The Mexican House of Deputies. Photo by Vaaggo.
Mexico, News Briefs

Mexico’s National Security Law Can’t Be Evaluated, Says PRI’s Navarrete

April 29, 2011 By Mari Hayman

The Mexican House of Deputies. Photo by Vaaggo.

Facing the opposition of human rights groups and deputies from the PRD, Convergencia and PT parties, the PRI’s Alfonso Navarrete Prida announced Thursday that there is not enough time to evaluate the controversial initiative to change Mexico’s National Security Law that is now before the Mexican House of Deputies.

Citing internal policy, Navarrete Prida said that the House of Deputies’ Commission of Governance must approve changes to the law before four remaining commissions may do so. He added that Javier Corral Jurado, a deputy of the PAN party, indicated that the commission would not convene before the end of the week, when Mexico’s regular session of Congress is set to conclude.

“It’s unthinkable that this House should vote on something like this after the traumatic experience of 1968 for Mexican life,” Corral Jurado said recently, referring to the year that the Mexican military and police massacred students and civilian protesters gathered in Tlatelolco.

This week, changes to the National Security Law submitted by President Felipe Calderón in 2009 and approved by the Mexican Senate last year were met with intense criticism by human rights groups, including Amnesty International, who said they would violate important human rights protections by giving the Executive the power to use the Armed Forces to control internal security.
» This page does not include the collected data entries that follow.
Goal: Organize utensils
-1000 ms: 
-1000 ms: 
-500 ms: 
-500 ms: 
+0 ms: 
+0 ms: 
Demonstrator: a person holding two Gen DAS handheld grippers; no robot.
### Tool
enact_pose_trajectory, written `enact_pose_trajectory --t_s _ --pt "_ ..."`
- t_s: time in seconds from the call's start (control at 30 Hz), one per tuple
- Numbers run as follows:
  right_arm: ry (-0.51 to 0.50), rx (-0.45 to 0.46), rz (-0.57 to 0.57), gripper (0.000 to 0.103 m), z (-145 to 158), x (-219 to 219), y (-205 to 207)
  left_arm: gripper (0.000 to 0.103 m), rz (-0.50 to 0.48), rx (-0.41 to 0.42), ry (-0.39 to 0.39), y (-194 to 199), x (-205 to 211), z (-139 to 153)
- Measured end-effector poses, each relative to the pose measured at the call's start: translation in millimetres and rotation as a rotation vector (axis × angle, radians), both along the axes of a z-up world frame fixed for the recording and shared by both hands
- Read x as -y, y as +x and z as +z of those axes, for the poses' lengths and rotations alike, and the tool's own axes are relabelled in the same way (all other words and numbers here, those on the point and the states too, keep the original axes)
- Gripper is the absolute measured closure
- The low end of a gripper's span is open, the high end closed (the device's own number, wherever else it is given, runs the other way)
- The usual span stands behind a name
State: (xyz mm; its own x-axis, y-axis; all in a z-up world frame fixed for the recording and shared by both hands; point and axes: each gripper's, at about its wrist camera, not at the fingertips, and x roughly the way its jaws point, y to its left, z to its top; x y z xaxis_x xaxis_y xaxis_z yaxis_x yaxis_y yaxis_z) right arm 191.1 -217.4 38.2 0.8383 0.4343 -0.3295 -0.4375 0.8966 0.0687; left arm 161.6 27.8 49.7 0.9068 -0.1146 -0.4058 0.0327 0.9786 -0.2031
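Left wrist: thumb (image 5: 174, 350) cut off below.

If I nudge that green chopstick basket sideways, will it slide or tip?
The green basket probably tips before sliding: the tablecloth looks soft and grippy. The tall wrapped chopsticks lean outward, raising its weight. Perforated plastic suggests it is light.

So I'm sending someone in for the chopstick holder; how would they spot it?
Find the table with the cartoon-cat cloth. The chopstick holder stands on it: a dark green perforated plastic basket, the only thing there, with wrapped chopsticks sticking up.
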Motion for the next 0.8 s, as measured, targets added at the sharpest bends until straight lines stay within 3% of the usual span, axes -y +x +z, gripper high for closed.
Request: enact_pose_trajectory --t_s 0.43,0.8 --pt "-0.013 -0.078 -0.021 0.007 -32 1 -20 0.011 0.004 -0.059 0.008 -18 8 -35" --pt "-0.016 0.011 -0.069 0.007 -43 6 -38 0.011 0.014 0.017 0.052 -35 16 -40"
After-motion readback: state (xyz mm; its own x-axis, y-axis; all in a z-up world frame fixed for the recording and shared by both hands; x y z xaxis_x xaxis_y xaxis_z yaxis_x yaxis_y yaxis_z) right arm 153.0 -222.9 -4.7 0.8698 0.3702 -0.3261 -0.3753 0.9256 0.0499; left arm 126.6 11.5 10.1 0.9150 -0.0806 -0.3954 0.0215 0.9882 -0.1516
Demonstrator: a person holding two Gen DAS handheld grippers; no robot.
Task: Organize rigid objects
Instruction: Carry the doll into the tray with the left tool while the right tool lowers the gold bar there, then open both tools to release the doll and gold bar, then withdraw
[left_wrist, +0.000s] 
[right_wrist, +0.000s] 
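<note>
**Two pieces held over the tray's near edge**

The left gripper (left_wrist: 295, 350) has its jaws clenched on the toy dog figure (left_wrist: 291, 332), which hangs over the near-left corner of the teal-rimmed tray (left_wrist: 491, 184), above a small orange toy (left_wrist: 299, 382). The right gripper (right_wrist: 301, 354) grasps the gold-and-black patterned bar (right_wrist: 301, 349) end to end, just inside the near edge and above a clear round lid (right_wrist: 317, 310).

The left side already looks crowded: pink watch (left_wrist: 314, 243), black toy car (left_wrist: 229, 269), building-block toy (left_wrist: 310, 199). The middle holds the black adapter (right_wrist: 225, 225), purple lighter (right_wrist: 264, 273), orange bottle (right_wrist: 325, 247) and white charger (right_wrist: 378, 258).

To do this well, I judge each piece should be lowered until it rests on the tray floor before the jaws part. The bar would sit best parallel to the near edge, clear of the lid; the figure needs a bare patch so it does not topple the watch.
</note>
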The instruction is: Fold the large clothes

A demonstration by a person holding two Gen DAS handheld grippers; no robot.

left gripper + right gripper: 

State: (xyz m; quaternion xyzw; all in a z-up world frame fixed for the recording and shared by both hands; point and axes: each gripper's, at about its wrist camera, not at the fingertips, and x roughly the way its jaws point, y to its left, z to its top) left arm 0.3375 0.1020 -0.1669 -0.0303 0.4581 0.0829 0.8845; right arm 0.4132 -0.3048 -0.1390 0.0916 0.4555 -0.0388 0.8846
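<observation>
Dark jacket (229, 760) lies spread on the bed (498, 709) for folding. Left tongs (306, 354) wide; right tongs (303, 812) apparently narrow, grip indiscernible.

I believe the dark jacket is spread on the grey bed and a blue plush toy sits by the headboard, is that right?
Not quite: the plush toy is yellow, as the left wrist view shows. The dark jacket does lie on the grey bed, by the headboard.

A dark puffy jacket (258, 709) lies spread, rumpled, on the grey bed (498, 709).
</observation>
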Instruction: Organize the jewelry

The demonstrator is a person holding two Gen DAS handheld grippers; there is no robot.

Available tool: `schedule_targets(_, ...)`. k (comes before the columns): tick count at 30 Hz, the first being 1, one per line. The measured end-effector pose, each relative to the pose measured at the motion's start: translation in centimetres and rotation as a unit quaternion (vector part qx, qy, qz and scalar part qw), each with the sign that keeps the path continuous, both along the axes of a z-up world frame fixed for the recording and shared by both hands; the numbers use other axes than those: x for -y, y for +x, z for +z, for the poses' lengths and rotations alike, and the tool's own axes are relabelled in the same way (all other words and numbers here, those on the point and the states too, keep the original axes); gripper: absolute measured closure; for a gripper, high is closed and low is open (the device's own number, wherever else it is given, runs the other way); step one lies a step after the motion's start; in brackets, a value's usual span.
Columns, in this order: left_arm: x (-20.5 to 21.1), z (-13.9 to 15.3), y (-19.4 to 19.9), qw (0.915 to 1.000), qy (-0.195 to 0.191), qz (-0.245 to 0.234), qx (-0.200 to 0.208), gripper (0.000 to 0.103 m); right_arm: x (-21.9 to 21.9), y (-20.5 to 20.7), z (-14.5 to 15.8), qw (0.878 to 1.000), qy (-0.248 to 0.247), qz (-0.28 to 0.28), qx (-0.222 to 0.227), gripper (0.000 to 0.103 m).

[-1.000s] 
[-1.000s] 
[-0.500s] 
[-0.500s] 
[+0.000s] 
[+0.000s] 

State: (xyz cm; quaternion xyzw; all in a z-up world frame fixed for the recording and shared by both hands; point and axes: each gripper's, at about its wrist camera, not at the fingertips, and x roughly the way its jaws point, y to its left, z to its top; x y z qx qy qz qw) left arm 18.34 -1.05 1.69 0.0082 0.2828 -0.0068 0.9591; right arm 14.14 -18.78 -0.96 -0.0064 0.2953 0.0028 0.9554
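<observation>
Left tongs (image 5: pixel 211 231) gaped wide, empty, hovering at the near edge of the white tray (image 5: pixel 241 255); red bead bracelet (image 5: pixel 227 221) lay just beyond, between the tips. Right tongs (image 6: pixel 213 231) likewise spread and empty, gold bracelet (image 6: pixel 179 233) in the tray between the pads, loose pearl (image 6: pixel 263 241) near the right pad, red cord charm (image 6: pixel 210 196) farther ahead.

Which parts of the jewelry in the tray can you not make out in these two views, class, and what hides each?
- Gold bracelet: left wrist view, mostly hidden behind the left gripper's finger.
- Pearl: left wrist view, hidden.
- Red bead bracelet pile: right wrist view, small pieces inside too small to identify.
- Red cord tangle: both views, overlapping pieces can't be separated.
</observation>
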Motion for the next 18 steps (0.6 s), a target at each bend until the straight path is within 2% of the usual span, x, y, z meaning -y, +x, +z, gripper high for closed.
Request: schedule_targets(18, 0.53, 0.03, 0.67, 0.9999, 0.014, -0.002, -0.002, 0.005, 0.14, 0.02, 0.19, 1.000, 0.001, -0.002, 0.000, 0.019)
Amnesty International said that the proposed changes to the law would “seriously weaken human rights protections and create a legal concept that could increase abuses and impunity in the country.”

The Commission of Human Rights for the Federal District (CDHDF) also expressed reservations that the proposed changes violated Article 29 of the Mexican Constitution, which establishes that Congress must approve the declaration of a state of exception.

In response to the mounting criticism toward changing the law, Mexican Interior Secretary Francisco Blake Mora defended military institutions and countered that a revised National Security Law would strengthen the country’s struggle against organized crime. Calling on Congress to approve changes to the law, he said, “It’s not true that violence will disappear if the government withdraws. Violence is present and it kills young people, for example, in the case of Tamaulipas and Durango, and we have to face that violence.”

Armando Ríos Piter, leader of the PRD in the House of Deputies, proposed that an extra session of Congress be held next month to discuss changes to the law.

Mexican lawmakers will decide on May 17 whether the proposed extraordinary session of Congress will occur.  If no extraordinary session is held, changes to the law may not be revisited until September.